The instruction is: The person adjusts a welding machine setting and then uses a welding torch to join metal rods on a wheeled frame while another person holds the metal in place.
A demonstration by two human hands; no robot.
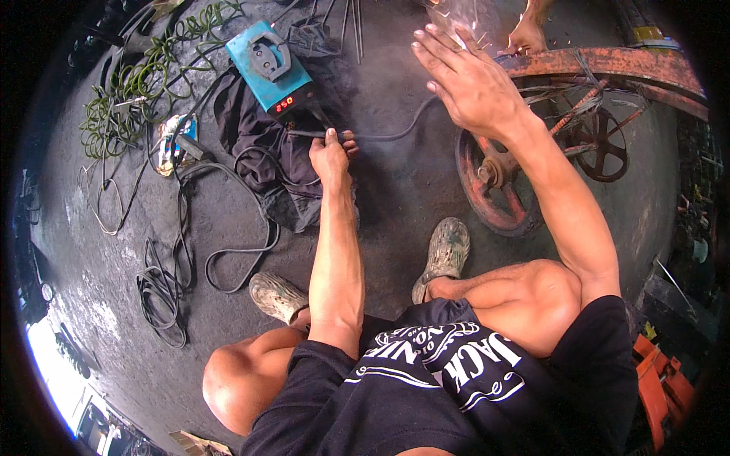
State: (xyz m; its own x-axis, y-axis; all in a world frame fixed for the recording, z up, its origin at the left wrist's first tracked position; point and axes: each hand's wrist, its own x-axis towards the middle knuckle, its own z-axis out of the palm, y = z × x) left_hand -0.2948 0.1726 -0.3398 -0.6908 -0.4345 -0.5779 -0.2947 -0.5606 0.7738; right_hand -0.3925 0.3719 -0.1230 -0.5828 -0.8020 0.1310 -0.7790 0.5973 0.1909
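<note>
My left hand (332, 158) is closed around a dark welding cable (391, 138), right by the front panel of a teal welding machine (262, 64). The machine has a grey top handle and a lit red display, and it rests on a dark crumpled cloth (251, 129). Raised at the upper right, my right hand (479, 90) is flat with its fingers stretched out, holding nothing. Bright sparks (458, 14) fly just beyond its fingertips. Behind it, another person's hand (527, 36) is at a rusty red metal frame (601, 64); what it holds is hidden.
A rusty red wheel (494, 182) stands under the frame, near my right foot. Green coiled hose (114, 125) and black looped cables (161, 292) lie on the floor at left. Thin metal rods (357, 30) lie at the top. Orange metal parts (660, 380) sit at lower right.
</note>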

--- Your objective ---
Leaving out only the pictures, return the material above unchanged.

--- Problem solution ---
The instruction is: The person adjusts a welding machine setting and then uses a welding torch to join metal rods on a wheeled frame while another person holds the metal in place.
A demonstration by two human hands; no robot.
State: (xyz m; its own x-axis, y-axis; all in a world frame fixed for the recording, z up, its origin at the left wrist's first tracked position; point and axes: each hand's wrist, its own x-axis towards the middle knuckle, its own z-axis out of the palm, y = z × x) left_hand -0.2948 0.1726 -0.3398 -0.6908 -0.4345 -0.5779 -0.2947 -0.5606 0.7738; right_hand -0.3925 0.3719 -0.1230 -0.5828 -0.8020 0.1310 -0.7790 0.5973 0.1909
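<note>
My left hand (332, 158) is closed around a dark welding cable (391, 138), right by the front panel of a teal welding machine (262, 64). The machine has a grey top handle and a lit red display, and it rests on a dark crumpled cloth (251, 129). Raised at the upper right, my right hand (479, 90) is flat with its fingers stretched out, holding nothing. Bright sparks (458, 14) fly just beyond its fingertips. Behind it, another person's hand (527, 36) is at a rusty red metal frame (601, 64); what it holds is hidden.
A rusty red wheel (494, 182) stands under the frame, near my right foot. Green coiled hose (114, 125) and black looped cables (161, 292) lie on the floor at left. Thin metal rods (357, 30) lie at the top. Orange metal parts (660, 380) sit at lower right.
</note>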

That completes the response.